## Exercise brief
From the data below, give the number of lines holding the word "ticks", with nothing else added.

### Source data

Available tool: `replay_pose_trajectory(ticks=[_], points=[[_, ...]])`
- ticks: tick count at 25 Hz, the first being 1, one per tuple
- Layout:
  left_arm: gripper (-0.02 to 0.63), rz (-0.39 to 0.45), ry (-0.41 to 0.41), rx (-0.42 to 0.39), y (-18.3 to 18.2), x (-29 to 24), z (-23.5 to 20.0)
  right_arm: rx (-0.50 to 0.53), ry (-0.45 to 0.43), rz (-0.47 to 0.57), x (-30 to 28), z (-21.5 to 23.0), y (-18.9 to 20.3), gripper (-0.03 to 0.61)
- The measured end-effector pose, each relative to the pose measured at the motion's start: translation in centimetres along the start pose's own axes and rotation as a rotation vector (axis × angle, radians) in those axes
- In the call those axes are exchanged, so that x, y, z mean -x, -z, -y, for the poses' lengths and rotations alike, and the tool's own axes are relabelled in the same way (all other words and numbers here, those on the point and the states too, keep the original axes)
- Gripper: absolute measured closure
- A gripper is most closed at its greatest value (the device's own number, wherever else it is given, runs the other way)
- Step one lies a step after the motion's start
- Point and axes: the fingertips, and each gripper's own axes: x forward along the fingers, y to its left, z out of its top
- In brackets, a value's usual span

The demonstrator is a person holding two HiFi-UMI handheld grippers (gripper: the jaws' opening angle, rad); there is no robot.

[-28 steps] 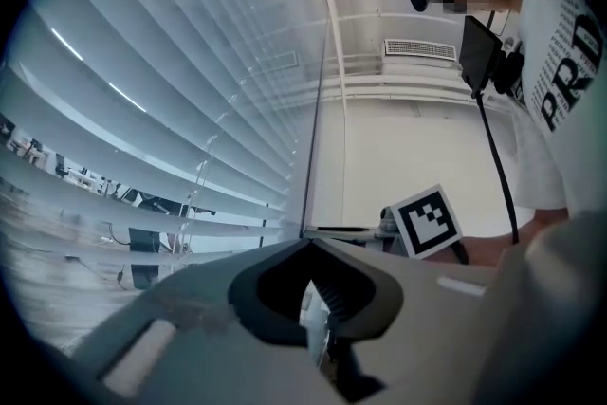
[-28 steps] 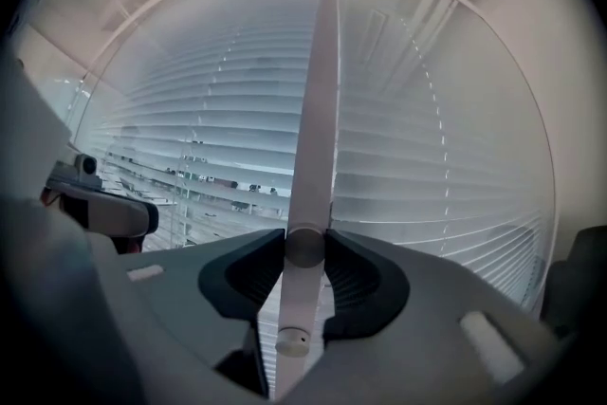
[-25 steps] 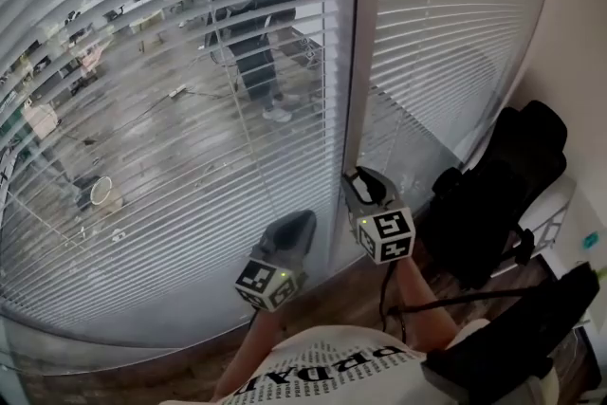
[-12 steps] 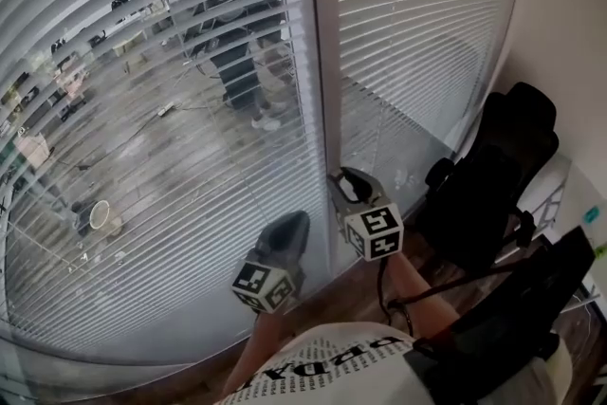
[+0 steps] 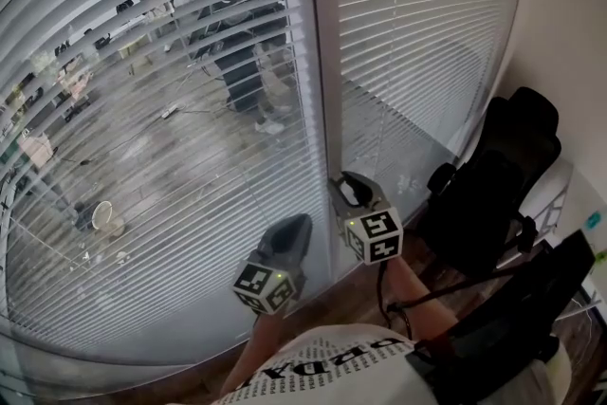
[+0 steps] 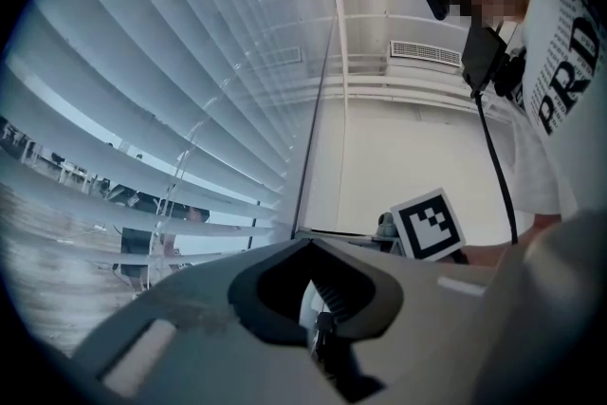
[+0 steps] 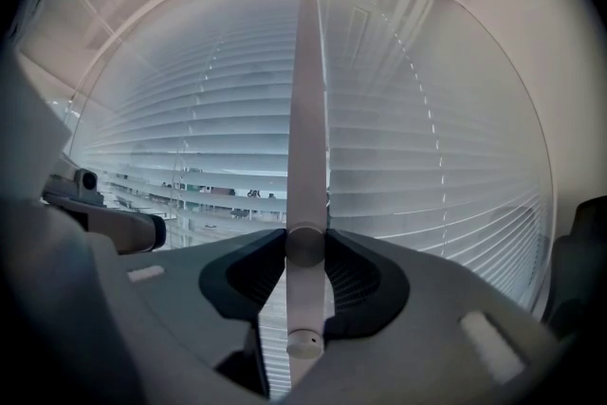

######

## Answer for this exercise
2